Fault-tolerant Workflows

Adding a user-defined checking function

Decimate allows the user to define its own function to qualify a job as ABORT, SUCCESS or FAILED. This can be a simple bash script file or a program written in Python.

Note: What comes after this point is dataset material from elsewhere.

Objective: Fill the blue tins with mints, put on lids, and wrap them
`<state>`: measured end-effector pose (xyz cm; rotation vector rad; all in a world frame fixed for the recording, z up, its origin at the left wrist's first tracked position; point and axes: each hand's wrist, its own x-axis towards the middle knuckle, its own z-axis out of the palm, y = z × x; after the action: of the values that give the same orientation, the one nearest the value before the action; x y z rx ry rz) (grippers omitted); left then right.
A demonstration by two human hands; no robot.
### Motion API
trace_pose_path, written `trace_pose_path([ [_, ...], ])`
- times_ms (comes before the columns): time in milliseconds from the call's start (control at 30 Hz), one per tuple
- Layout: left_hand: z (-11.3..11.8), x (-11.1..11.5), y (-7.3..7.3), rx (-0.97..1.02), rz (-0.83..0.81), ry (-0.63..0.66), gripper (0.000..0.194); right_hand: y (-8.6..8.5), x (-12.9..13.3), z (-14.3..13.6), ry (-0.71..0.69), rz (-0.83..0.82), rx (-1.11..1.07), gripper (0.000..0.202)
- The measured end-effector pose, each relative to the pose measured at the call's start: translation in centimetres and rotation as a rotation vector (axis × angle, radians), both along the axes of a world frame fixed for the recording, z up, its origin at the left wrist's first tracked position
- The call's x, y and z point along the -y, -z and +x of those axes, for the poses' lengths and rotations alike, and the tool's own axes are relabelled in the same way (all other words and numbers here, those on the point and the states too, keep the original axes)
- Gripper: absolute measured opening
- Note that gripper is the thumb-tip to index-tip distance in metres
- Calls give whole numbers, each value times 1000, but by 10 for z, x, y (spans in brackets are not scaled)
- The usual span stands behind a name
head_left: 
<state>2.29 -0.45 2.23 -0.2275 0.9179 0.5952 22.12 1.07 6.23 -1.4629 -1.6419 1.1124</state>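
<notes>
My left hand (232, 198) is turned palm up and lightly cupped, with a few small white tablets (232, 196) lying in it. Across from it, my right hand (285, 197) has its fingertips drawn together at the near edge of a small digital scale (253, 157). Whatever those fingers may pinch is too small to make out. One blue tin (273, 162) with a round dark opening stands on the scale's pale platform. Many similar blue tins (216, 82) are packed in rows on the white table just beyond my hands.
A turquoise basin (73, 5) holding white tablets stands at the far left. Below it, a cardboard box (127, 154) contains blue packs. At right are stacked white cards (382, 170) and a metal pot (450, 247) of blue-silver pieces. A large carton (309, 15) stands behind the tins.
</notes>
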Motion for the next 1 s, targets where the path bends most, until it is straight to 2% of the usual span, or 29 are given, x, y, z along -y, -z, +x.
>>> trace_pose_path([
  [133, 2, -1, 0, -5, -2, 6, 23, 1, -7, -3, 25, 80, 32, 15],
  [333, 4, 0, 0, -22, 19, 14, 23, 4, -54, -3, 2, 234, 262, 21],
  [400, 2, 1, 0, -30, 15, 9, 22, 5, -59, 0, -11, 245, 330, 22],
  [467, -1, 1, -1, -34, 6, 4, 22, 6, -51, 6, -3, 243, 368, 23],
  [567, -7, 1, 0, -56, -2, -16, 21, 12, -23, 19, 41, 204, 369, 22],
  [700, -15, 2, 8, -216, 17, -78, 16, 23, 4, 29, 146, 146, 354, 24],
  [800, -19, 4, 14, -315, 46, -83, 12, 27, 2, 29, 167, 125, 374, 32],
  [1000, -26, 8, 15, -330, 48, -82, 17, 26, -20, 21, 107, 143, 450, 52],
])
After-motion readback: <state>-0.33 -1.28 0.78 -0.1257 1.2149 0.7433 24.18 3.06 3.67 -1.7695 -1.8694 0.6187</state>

For example here is a typical script check_job.sh written in shell checking if the message ‘job DONE’ appears in the job output file:

job_step=$1
attempt=$2
task_id=$3
running_dir=$4
output_file=$5
error_file=$5
is_job_completed=$6


echo job_step=$job_step  attempt=$attempt task_id=$task_id
echo running_dir=$running_dir
echo output_file=$output_file
echo error_file=$error_file
echo is_job_completed=$is_job_completed


SUCCESS=0
FAILURE=-1
ABORT=-9999

grep 'job DONE' $output_file

All the parameters are passed to the script as arguments added on the command line.

Succesful job submission

When submitting the job, one only adds –check followed by the path of the checking job script

dbatch --check=check_job.sh --job-name=job_1 my_job.sh

my_job.sh is the following job which will be checked as succesfull because echoing the string job DONE:

#!/bin/bash
#SBATCH -p debug
#SBATCH -n 1
#SBATCH -t 0:01:00


echo job running on...
hostname
sleep 10

echo job DONE

One can follows the current status of the workflow thanks to dlog that displays the log file attached to the current workflow.

dlog
()
================================================================================
Currently Tailing ...
 /home/kortass/DECIMATE-GITHUB/.decimate/LOGS/decimate.log
             Hit CTRL-C to exit...           Hit CTRL-C to exit...
================================================================================
...
[INFO ]  launch-0!0:submitting job 1 (for 1) --> Job # 1-0-1 <-depends-on None
[INFO ]  launch-0!0:submitting job chk_1 (for 1) --> Job # chk_1-0-1 <-depends-on 1-0-1
[INFO ]  chk_1-1!0:  ok everything went fine for the step 1 (1) --> Step chk_1 (1) is starting... @ (2018-02-21 11:31:06)
[INFO ]  chk_1-1!0:=============== workflow is finishing ============== @ (2018-02-21 11:31:09)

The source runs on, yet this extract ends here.